Watch the Superpowers community chat for the month of April:
*”Study: Higher pollution risk for minorities in U.S.” on The Grio: Here is where intersections of marginalized groups and class come in. When you are poor you cannot afford to live in areas with cleaner air, land and water and big companies do not care as much about protecting your health (ex. BP Oil Spill. Watch the film Vanishing Pearls).
*”White House Denies CIA Teleported Obama to Mars:” This was funny and here it goes —“Forget Kenya. Never mind the secret madrassas. The sinister, shocking truth about Barack Obama’s past lies not in east Africa, but in outer space. As a young man in the early 1980s, Obama was part of a secret CIA project to explore Mars. The future president teleported there, along with the future head of Darpa. That’s the assertion, at least, of a pair of self-proclaimed time-traveling, universe-exploring government agents. Andrew D. Basiago and William Stillings insist that they once served as “chrononauts” at Darpa’s behest, traversing the boundaries of time and space. They swear: A youthful Barack Obama was one of them.”
*”Game of Thrones and Racist Fantasy” on Art Threat: “Aamer Rahman has recently caused quite a stir among Game of Thrones fandom with his Tumblr post about the HBO show’s very problematic representation of race, most notably that hideous last episode of season three. Rahman’s original Tumblr post and his response to the massive backlash from fans has been reposted below, with Rahman’s permission. Spoilers throughout.”
*NPR’s Code Switch series’ “Light And Dark: The Racial Biases That Remain In Photography:” In this interview with Syreeta McFadden discussing the history of photography and race – “A lot of [the design of film and motion technology] was conceived with the idea of the best representation of white people. And I don’t mean to say that it was a deliberate and exclusionary practice, but [it was] much more of a willful obliviousness, if you will. So color film in its early stages pretty much developed around trying to measure the image against white skin. …Kodak Eastman had a model on staff named Shirley, [whom] they used as a human face to meter the printed color stock. So she’s a pale, white-skinned woman [with] dark hair, that’s set against a rather banal background to try and see how white skin fared in a high-contrast light situation. So the Shirley cards became a rubric to set up or establish what would be a much more perfected color image.”
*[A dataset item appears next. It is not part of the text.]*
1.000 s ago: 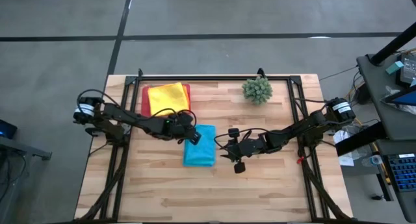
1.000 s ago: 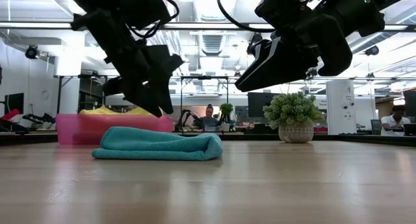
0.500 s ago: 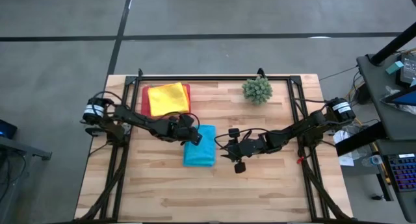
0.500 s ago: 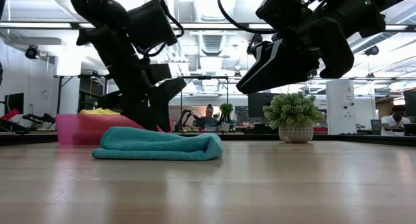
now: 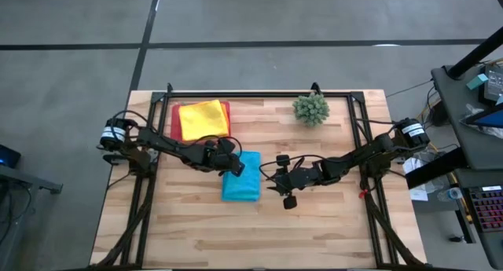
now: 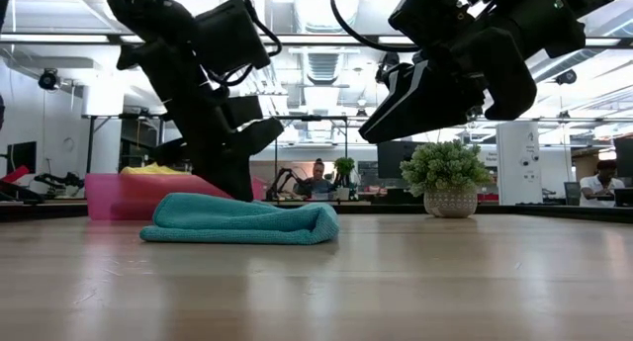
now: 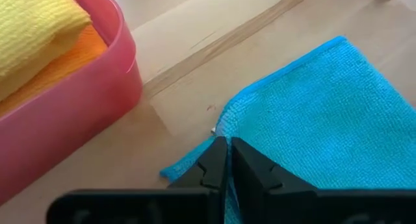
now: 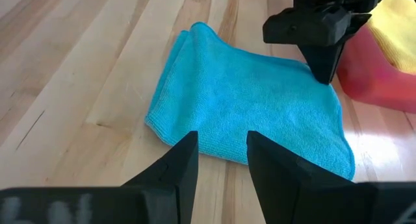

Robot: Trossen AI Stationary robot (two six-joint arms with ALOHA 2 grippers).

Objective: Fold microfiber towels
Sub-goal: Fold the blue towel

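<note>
Table point(image 5: 314, 224) holds pink tray point(image 5: 176, 123) with yellow towel point(image 5: 202, 118) over an orange one point(image 7: 78, 55). Turquoise towel point(image 5: 241, 177) lies folded mid-table beside tray. Left gripper point(image 7: 225, 152) clenched on its corner. Right gripper point(image 8: 218, 162) hovers just beside, jaws apart, holding nothing.

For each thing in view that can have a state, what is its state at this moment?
turquoise towel: folded, flat on the table, one corner pinched.
left gripper: fingers shut on the turquoise towel's corner.
right gripper: fingers apart, holding nothing, hanging above the table beside the turquoise towel.
yellow towel: folded, on top of the stack in the pink tray.
orange towel: in the tray, under the yellow towel.
</note>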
*”Racism as Style: The Return of Blackface” on Bag News Notes: “It’s becoming increasingly difficult for me to overlook the tremendously casual manner in which fashion photographs repeat the ghoulish visual history of racism as style. The unarguable popularity of the work of photographers like Viviane Sassen, or the unblinking publication of photographs of models in blackface by Greg Kadel or Steven Klein would seem to underscore the resurgent appetite for an imagery that rehearses some of the most profoundly derogatory aspects of orientalist and racist visual history. The issue is further complicated by the fact that this kind of imagery regurgitates old pejorative sexist tropes as well as racist ones. In a sense, sexism overlays racism in this kind of imagery to produce not incrementally but exponentially worse results.”